* Aim of the task
Set down all the entries again, word for word.

Extracted data entries
^^^^

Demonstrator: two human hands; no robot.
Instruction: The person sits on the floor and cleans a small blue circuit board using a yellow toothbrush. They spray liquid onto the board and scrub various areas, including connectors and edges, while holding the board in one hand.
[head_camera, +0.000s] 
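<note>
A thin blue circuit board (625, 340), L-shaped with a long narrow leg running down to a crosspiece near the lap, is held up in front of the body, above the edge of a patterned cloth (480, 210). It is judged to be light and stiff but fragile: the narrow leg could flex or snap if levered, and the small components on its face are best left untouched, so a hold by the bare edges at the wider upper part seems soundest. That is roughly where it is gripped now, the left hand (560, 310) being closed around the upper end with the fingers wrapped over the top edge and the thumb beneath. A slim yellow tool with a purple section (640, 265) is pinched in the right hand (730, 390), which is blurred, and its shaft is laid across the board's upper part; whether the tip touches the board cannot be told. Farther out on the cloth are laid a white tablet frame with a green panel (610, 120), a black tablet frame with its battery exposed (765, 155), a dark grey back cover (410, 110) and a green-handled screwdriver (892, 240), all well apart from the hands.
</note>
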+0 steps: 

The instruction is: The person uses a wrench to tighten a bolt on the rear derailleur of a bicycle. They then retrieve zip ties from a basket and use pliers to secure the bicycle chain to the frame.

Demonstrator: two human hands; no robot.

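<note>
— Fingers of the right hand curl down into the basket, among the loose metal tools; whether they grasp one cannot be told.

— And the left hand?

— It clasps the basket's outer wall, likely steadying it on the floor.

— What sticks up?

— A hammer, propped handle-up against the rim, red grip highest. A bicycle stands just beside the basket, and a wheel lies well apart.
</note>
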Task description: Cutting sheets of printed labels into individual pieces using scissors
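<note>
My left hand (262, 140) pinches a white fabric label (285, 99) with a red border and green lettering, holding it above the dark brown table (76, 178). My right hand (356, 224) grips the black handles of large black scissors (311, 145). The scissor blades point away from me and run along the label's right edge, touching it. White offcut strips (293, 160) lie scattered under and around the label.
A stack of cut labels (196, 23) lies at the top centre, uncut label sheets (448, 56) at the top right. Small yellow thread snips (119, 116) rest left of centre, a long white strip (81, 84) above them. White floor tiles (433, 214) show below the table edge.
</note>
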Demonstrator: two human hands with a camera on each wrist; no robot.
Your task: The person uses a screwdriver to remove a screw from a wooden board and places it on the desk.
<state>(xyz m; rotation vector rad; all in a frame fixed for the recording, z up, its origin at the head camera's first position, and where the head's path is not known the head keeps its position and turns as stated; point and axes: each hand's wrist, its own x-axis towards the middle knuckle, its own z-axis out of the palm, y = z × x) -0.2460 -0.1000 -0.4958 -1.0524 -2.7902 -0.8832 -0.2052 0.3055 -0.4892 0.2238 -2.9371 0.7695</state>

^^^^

* Written answer
Demonstrator: two human hands; no robot.
Instruction: The person sits on the floor and cleans a small blue circuit board using a yellow toothbrush. They spray liquid onto the board and scrub various areas, including connectors and edges, while holding the board in one hand.
[head_camera, +0.000s] 
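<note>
A thin blue circuit board (625, 340), L-shaped with a long narrow leg running down to a crosspiece near the lap, is held up in front of the body, above the edge of a patterned cloth (480, 210). It is judged to be light and stiff but fragile: the narrow leg could flex or snap if levered, and the small components on its face are best left untouched, so a hold by the bare edges at the wider upper part seems soundest. That is roughly where it is gripped now, the left hand (560, 310) being closed around the upper end with the fingers wrapped over the top edge and the thumb beneath. A slim yellow tool with a purple section (640, 265) is pinched in the right hand (730, 390), which is blurred, and its shaft is laid across the board's upper part; whether the tip touches the board cannot be told. Farther out on the cloth are laid a white tablet frame with a green panel (610, 120), a black tablet frame with its battery exposed (765, 155), a dark grey back cover (410, 110) and a green-handled screwdriver (892, 240), all well apart from the hands.
</note>
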+0 steps: 

The instruction is: The person uses a wrench to tighten a bolt on the rear derailleur of a bicycle. They then retrieve zip ties from a basket and use pliers to secure the bicycle chain to the frame.

Demonstrator: two human hands; no robot.

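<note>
— Fingers of the right hand curl down into the basket, among the loose metal tools; whether they grasp one cannot be told.

— And the left hand?

— It clasps the basket's outer wall, likely steadying it on the floor.

— What sticks up?

— A hammer, propped handle-up against the rim, red grip highest. A bicycle stands just beside the basket, and a wheel lies well apart.
</note>
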Task description: Cutting sheets of printed labels into individual pieces using scissors
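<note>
My left hand (262, 140) pinches a white fabric label (285, 99) with a red border and green lettering, holding it above the dark brown table (76, 178). My right hand (356, 224) grips the black handles of large black scissors (311, 145). The scissor blades point away from me and run along the label's right edge, touching it. White offcut strips (293, 160) lie scattered under and around the label.
A stack of cut labels (196, 23) lies at the top centre, uncut label sheets (448, 56) at the top right. Small yellow thread snips (119, 116) rest left of centre, a long white strip (81, 84) above them. White floor tiles (433, 214) show below the table edge.
</note>
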Demonstrator: two human hands with a camera on each wrist; no robot.
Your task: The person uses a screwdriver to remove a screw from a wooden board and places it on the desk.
<state>(xyz m; rotation vector rad; all in a frame fixed for the recording, z up, its origin at the head camera's first position, and where the head's path is not known the head keeps its position and turns as stated; point and axes: each hand's wrist, its own x-axis towards the middle knuckle, its own z-axis out of the palm, y = z × x) -0.2460 -0.1000 -0.4958 -1.0524 -2.7902 -0.8832 -0.2052 0.3055 -0.4892 0.2238 -2.9371 0.7695</state>

No other output is expected for this exercise.